Given all these problems, the CG decided to elaborate an in-house policy on plant genetic resources held by the international centres. The policy, adopted in 1989, states that "collections assembled as a result of international collaboration should not become the property of any single nation, but should be held in trust for the use of present and future generations of research workers in all countries throughout the world." The problem was: who would seriously trust such a "policy" coming from an organisation with no legal identity, much less any system of accountability to farmers or Third World governments who donated those seeds in the first place? When NGOs first sat down with the IARC Directors in 1991 to press this point, their faces went blank.
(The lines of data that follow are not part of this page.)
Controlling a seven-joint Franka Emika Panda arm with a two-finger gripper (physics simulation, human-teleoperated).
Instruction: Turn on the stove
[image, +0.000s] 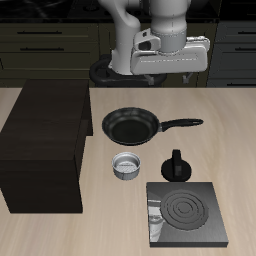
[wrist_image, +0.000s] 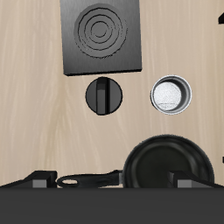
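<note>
Black fingertips poke up at the near rim of the wrist view, one on each side, set wide apart with nothing between them; the gripper is open and holds nothing. From the exterior view the white hand sits high above the back of the table, well clear of everything on it.

Right under the gripper lies the round black frying pan, its long handle stretching sideways. Just forward of the pan stands a small shiny metal cup, and beside that a squat black round pot with an upright handle.

Nearest the table's front edge lies the stove, a flat dark grey square with a spiral ring burner. It sits just in front of the black pot, close but not touching as far as I can tell. I cannot make out its knob.

Off to the side, a big dark boxy cabinet stands on the pale wooden table.
</note>
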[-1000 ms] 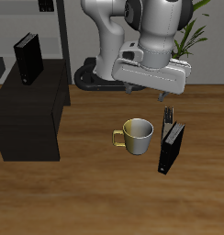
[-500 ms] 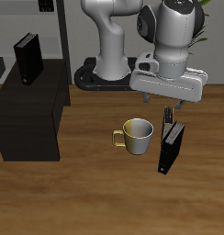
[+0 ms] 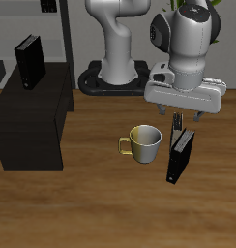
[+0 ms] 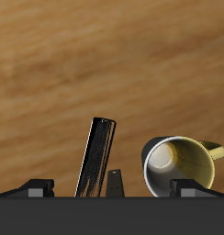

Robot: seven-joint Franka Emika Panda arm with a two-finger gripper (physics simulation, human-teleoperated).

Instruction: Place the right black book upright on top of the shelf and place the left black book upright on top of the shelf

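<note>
The right black book (image 3: 29, 60) stands upright on top of the shelf (image 3: 38, 121), a low black cabinet. On the wooden table, beside the yellow mug (image 3: 144, 143), the left black book (image 3: 180, 155) stands on end. My gripper (image 3: 178, 121) hangs just above this book's top edge, open and holding nothing. In the wrist view the book (image 4: 97, 156) sits between the widely spread fingers, with the mug (image 4: 178, 165) close beside it and my gripper (image 4: 114, 188) centred over them.
A tall thin-poled dark rack (image 3: 64, 29) rises behind the shelf. A potted plant (image 3: 201, 39) stands at the back near the robot's base (image 3: 105, 82). The mug's handle points toward the shelf.
The wrist and hand have swung across and come lower over the book on the table. The fingertips stayed above that book. Neither book nor the mug moved.
</note>
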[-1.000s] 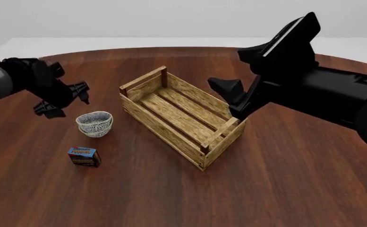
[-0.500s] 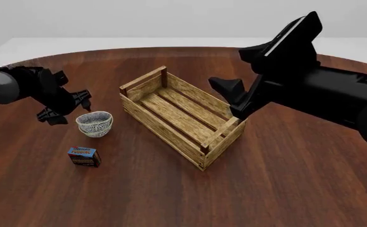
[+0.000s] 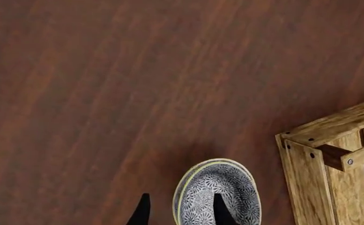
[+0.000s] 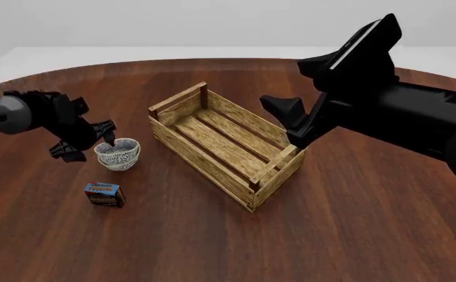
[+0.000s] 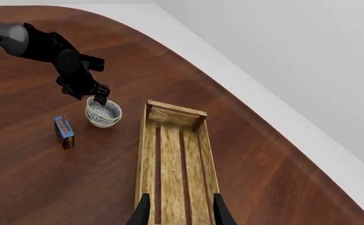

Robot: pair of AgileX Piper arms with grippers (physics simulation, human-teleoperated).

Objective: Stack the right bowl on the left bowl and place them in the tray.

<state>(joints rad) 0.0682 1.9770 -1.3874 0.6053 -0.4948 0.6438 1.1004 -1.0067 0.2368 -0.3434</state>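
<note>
- Spreading under everything is the dark wooden desk (image 4: 212, 247), which carries all the things.
- My right arm hangs high over the far right end of the tray (image 4: 223, 141); my right pincer (image 5: 178, 211) has its two fingers apart with nothing between them, and the tray's slats lie straight below and ahead of it.
- The tray sits at an angle, well to the right of my left pincer (image 4: 94, 138) and apart from the bowls.
- The right bowl (image 4: 118, 148) sits nested in the left bowl (image 4: 119, 163), the pair resting on the desk directly under my left pincer.
- My left pincer is spread across the near rim of the upper bowl: one finger (image 3: 220, 210) inside the bowl, the other (image 3: 142, 211) outside the wall; not closed on it.
- A small blue-topped box (image 4: 104, 194) stands on the desk just beside the bowls, nearer me than my left pincer.
</note>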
In their minds, everything they do is for the good of the poor -- how could anyone dare suspect them of bad faith? But now, the message that this is serious seems to start filtering through...

In the CG we trust?

The CGIAR has now decided to turn to the intergovernmental platform that FAO is to secure some kind of globally-recognised status of their genebank collections. At the fifth session of the FAO Commission on Plant Genetic Resources, held at FAO headquarters in Rome last month, the CG centres offered to place their genebank collections under the auspices of FAO according to an agreement based on the concept of "trusteeship". In legal logics, trusteeship means that someone is entrusted to protect something on someone else's behalf. In this case, the CG is arguing for legal responsibility to conserve crop genetic resources of the IARCs ' mandate commodities on behalf of humanity. Trusteeship would mean that the IARCs are entrusted to maintain the germplasm collections under good technical standards and protect them from embezzlement by corporations or individual governments.
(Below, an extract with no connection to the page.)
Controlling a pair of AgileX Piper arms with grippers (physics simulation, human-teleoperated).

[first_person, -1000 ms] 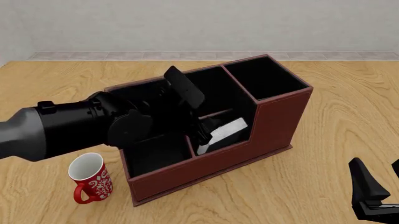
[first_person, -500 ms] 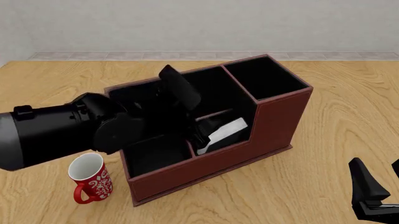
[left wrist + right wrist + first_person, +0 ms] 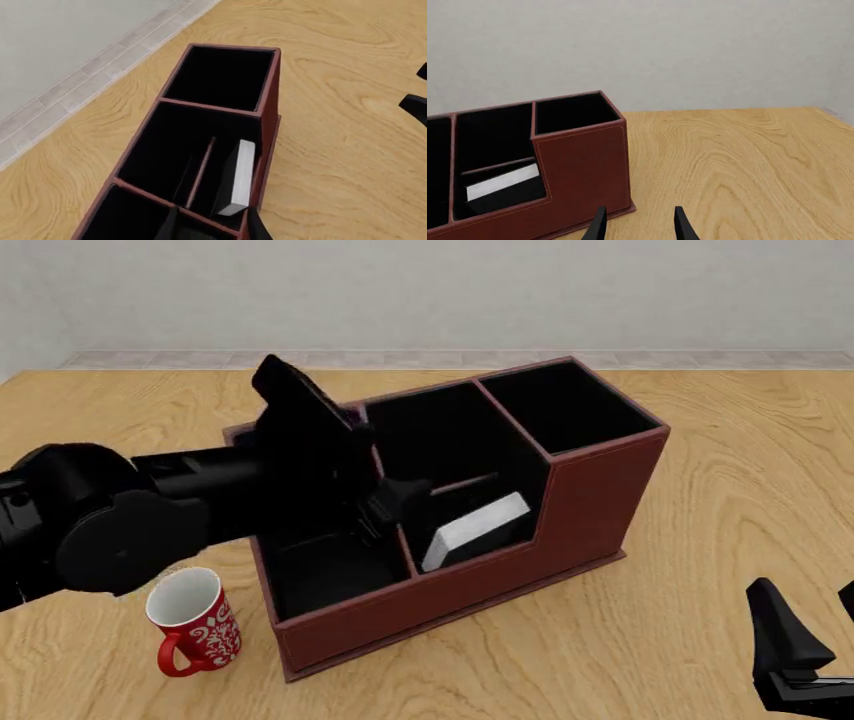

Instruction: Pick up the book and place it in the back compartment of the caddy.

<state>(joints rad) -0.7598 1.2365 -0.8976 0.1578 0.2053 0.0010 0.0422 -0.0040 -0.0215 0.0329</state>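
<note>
The black book (image 3: 474,528) leans with its white page block up inside the back compartment (image 3: 454,502) of the red-brown caddy (image 3: 441,600), just in front of the low cross divider. My left gripper (image 3: 391,506) is open and empty, raised above the caddy's left cells and clear of the book. In the left wrist view the book (image 3: 239,177) lies beyond the fingertips (image 3: 257,229). My right gripper (image 3: 801,660) stands open near the table's front right corner, far from the caddy. The right wrist view shows the book (image 3: 502,183) through the caddy's (image 3: 580,160) low wall.
A red and white mug (image 3: 194,622) stands on the table at the caddy's front left corner. The left arm's bulky black body hangs over the caddy's left end. The tall square end cell (image 3: 567,405) holds nothing.
The left gripper has drawn up and to the left, out of the small cell. The book stays leaning in that cell. The right arm has not moved.
</note>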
The FAO Commission discussed a paper prepared by the International Board for Plant Genetic Resources on behalf of the other IARC Centres, and a proposed model agreement for signature between the two parties. While everybody in the room applauded the offer made by the CGIAR to place their collections under the auspices of FAO, questions were raised as to what the "trusteeship" concept really embodies. The Commission requested that any agreement between FAO and the IARCs include the provision that the genetic resources held in "trust" are made available without restrictions and that no intellectual property rights are applied to them. The Commission also expressed its wish to be involved in the development of CG/IARC policies related to the collections. On the basis of this understanding, the Commission accepted the CG proposal as a basis for negotiations between FAO and the CGIAR centres, and gave the green light to FAO's Director-General to get down to the nitty-gritty.
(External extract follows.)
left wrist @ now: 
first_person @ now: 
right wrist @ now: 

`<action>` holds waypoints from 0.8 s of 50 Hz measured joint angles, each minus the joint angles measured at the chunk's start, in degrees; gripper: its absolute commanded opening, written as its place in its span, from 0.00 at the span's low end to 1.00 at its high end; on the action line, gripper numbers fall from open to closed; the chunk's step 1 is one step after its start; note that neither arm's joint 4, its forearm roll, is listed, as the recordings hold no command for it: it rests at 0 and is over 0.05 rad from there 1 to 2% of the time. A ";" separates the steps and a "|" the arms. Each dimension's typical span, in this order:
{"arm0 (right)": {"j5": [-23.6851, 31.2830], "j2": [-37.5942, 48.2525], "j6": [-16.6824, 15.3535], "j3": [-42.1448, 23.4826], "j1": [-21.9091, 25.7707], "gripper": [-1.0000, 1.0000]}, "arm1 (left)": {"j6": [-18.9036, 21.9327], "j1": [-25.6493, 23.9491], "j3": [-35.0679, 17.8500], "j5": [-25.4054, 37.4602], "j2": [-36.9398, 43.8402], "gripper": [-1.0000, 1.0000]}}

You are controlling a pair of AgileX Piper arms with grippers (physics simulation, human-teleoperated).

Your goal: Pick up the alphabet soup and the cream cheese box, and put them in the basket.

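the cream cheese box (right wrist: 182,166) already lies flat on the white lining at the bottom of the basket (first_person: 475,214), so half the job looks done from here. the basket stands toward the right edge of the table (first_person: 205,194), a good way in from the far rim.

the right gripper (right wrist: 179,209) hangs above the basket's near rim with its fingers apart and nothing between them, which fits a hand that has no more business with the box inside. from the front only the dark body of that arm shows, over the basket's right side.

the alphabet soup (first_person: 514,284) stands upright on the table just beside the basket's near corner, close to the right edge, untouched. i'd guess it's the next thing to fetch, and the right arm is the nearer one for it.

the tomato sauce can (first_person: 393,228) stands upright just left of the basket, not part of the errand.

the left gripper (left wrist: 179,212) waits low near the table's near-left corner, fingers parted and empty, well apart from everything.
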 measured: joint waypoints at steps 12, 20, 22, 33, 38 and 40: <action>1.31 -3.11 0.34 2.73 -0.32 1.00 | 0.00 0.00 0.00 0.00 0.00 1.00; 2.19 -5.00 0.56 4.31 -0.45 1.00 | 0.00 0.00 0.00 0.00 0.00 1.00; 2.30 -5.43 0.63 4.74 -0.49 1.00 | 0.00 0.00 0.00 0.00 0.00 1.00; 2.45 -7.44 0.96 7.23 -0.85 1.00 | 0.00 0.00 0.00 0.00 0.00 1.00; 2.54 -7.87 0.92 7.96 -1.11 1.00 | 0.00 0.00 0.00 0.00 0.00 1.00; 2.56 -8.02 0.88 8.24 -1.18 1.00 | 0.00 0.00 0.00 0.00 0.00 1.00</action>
Arguably, this decision is one of the most important ones that the Commission took at its last session. Both FAO and the CGIAR are to be commended for finally taking up an issue that has been outstanding for too long. Clarifying the legal and political responsibilities of "trusteeship" and formally bestowing this function to the international centres is urgent. And devising a framework for trusteeship whereby the international community also accepts responsibility to intervene in case of problems at the genebanks and lend a voice to policies affecting the collections makes the arrangement an even-handed one of give-and-take. At stake in such an international framework for "trusteeship" is the security and future availability of some of the most important and unique genetic resources collections in the world.